Irrationals and integers

So basically this note is just about relations between irrational numbers and integers. This is also my first note so any comments about LaTeX, formatting or anything like that is appreciated. Thanks.

So basically there's the really beautiful theorem in maths, probably one of my favourites, which is Beatty's theorem. This theorem states that given any two positive irrationals \(\alpha\) and \(\beta\), such that \(\frac{1}{\alpha}+\frac{1}{\beta}=1\), the two sequences, say \(A=a_i\) and \( B=b_i\) generated by \(a_n = \lfloor n \alpha \rfloor\) and \(b_n = \lfloor n \beta \rfloor\) have the property that any positive integer is in exactly one of these two sequences. The proof of this comes in two parts, both of which are proofs by contradiction and are extremely similar; skip ahead if you don't need convincing:

Step 1: Every integer lies in at least one of the two sequences

Suppose that there exists an integer, say \(n\) which doesn't lie in either sequence. Then let

\(a_i<n, \space n+1 \leq a_{i+1}\) and \(b_j<n, \space n+1 \leq b_{j+1}\)

In other words,

\(\alpha i<n, \space n+1 \leq \lfloor \alpha (i+1) \rfloor < \alpha (i+1)\) and \(\beta j<n, \space n+1 \leq \beta (j+1)\)

The first part comes from the fact that \(n\) is an integer, and thus if \(n>\lfloor k \rfloor\) then that means that \(n>k\). The second one comes from \(\lfloor x \rfloor \leq x\) for reals \(x\).

Actually, equality cannot occur in the second and fourth inequalities as \(\alpha, \beta\) are both irrational so any positive integral multiple of them is never equal to an integer. Therefore

\(\alpha i<n, \space n+1 < \lfloor \alpha (i+1) \rfloor < \alpha (i+1)\) and \(\beta j<n, \space n+1 < \beta (j+1)\)

These in turn imply

\(i<\frac{n}{\alpha}, \space \frac{n+1}{\alpha}<i+1, j<\frac{n}{\beta}, \space \frac{n+1}{\beta}<j+1\)
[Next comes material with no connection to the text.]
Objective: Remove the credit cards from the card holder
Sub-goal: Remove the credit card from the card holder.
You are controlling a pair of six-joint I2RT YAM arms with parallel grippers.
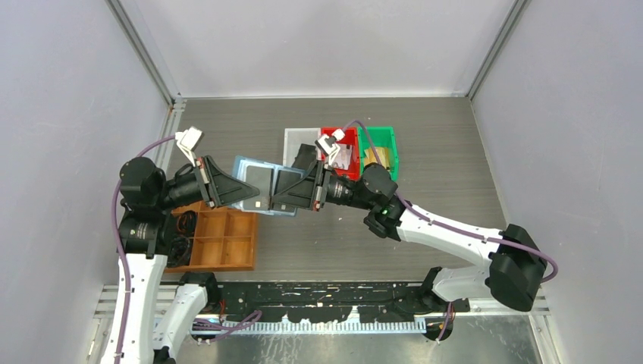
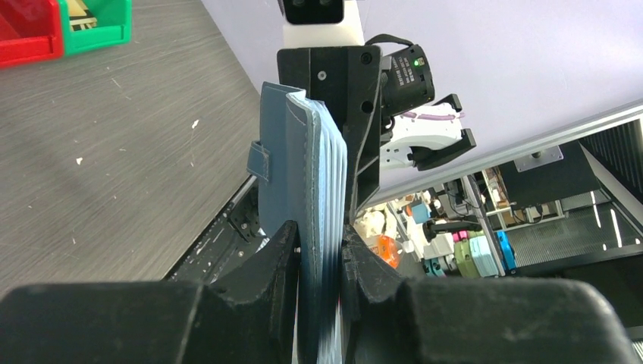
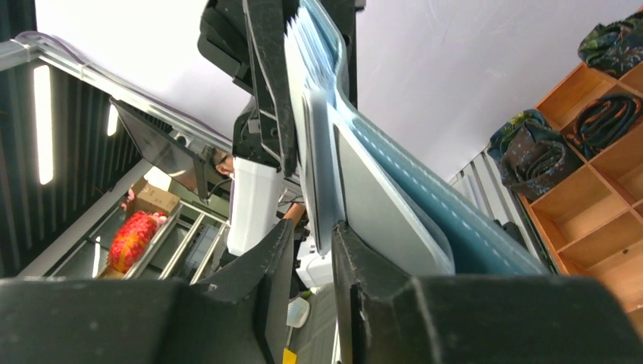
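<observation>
The card holder (image 1: 250, 176) is a teal-blue wallet with a paler blue inside. It is held open in the air between both grippers, above the table's middle left. My left gripper (image 1: 244, 194) is shut on its left edge; in the left wrist view the jaws (image 2: 318, 262) clamp the stacked pocket layers (image 2: 303, 174). My right gripper (image 1: 280, 199) is at the wallet's right half. In the right wrist view its jaws (image 3: 313, 235) stand narrowly apart, with the lower edge of a thin pale card (image 3: 322, 178) between them. A pale grey card (image 3: 379, 220) lies just outside them, against the wallet (image 3: 462, 227).
A brown wooden compartment tray (image 1: 220, 243) sits under the left arm and also shows in the right wrist view (image 3: 591, 205). A red bin (image 1: 341, 145) and a green bin (image 1: 383, 148) stand at the back, with a pale flat tray (image 1: 298, 144) beside them.
</observation>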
Now adding corresponding inequalities and making use of the fact that \(\frac{1}{\alpha}+\frac{1}{\beta}=1\), we have

\(i+j<n, \space n+1<i+j+2 \implies i+j<n<i+j+1\)

Hopefully you can see where the contradiction is.

Step 2: No integer lies in both sequences

Suppose an integer lies in both sequences, that is

\(n=a_i\) and \(n=b_j\)

This is the same as

\(n \leq \alpha i<n+1\) and \(n \leq \beta j<n+1\)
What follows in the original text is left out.